Lymph nodes are like checkpoints throughout the lymphatic system, it has all sorts of immune cells at duty to guard our body.

One would think the cancer cells should avoid the lymph nodes to protect itself from the immune system. However, Lee’s team noted a significantly higher metastatic ability was shown by breast cancer cells derived from TDLNs.

In reality, they have discovered that the Tregs cells which are supposed to guard abnormal immune behaviors would secret a molecule called TGF-β1. TGF-β1 then up-regulate IL-17RB expression, and IL-17RB is the gene that make breast cancer cells stronger to migrate to distant organs like lungs.

 

2017Tregs Synopsis figure 3 
Schematic model of Tregs secreted TGF-β1 in TDLNs promote breast cancer malignancy via up-regulation of IL-17RB.

 

According to Dr. Shih-Chia Huang, first author of the research publication of this study, axillary lymph node dissection has been adopted for Melanoma therapeutics and proved positive prognosis, the finding of Tregs enhancement clarifies the role of TDLNs in breast cancer distant metastasis. This can provide insights to the medical professionals.

This study was done by Dr. Wen-Hwa Lee’ team at Genomics Research Center, Academia Sinica and a collaborative effort with Physicians from National Taiwan University Hospitals, including Dr. Chiun-Sheng Huang, Dr. King-Jen Chang, Dr. Wen-Hung Kuo and Dr. Yung-Ming Jeng.

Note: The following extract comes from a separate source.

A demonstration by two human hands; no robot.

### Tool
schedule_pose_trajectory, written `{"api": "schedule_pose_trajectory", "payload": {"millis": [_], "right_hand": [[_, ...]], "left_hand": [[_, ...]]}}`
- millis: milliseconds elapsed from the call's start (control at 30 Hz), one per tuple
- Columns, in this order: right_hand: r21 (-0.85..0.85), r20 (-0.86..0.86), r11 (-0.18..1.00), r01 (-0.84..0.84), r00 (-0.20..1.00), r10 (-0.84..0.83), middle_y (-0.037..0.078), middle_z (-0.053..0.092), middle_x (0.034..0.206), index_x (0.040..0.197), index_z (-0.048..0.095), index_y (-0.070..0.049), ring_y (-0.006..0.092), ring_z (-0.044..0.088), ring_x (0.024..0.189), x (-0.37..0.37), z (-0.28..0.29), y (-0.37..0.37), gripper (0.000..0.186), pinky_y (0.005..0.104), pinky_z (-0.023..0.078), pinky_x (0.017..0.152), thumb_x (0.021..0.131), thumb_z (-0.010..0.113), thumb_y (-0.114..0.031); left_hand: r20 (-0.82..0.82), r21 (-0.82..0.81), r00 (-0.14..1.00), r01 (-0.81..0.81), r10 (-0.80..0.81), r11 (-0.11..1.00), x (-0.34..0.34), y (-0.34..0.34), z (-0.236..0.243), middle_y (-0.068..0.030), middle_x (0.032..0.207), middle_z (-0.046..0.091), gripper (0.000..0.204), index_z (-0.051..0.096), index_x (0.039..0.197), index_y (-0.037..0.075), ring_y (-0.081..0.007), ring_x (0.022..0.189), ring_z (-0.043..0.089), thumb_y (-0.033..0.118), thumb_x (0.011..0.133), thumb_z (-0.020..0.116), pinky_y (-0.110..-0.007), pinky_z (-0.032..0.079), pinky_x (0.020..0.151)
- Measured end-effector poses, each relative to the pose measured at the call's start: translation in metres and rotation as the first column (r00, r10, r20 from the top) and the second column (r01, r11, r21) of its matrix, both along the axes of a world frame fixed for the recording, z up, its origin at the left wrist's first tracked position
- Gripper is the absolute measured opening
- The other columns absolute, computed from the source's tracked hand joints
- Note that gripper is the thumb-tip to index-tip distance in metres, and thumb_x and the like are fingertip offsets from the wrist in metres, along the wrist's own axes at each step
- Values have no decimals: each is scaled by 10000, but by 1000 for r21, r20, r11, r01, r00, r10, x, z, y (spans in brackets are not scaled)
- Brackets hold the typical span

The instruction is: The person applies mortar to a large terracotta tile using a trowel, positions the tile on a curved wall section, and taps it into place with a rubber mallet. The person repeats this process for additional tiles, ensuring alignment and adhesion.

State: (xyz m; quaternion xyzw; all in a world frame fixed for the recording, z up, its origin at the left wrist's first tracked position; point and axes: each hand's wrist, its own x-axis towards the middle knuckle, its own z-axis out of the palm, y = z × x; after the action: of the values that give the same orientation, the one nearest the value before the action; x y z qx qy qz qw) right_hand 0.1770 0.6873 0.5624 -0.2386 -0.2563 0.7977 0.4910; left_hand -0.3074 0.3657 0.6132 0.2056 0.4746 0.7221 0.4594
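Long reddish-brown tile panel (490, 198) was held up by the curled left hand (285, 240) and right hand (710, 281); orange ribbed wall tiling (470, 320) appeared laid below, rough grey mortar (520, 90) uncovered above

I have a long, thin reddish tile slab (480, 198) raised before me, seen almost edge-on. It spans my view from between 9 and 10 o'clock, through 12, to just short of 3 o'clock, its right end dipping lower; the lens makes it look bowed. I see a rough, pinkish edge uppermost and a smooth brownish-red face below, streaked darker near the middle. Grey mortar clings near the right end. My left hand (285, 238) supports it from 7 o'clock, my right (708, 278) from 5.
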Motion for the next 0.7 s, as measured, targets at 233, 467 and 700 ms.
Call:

Extensive animal experiments were conducted in Genomics Research Center, from these tests, researchers concluded that the depletion of Tregs in TDLNs would end oncogenic IL-17RB induction as well as metastatic activities in breast cancer cells. It is more exciting to see that the removal of TDLNs at early stages would indeed reduce migrations of breast cancer cells to distant organs.

IL-17RB has been a target for cancer study in Lee’s lab, their pursuit in developing IL-17RB antibody looks promising for blocking breast cancer metastasis.

The paper entitled “TGF-β1 secreted by Tregs in lymph nodes promotes breast cancer malignancy via up-regulation of IL-17RB” has been published in the EMBO Molecular Medicine, Oct 9. 2017.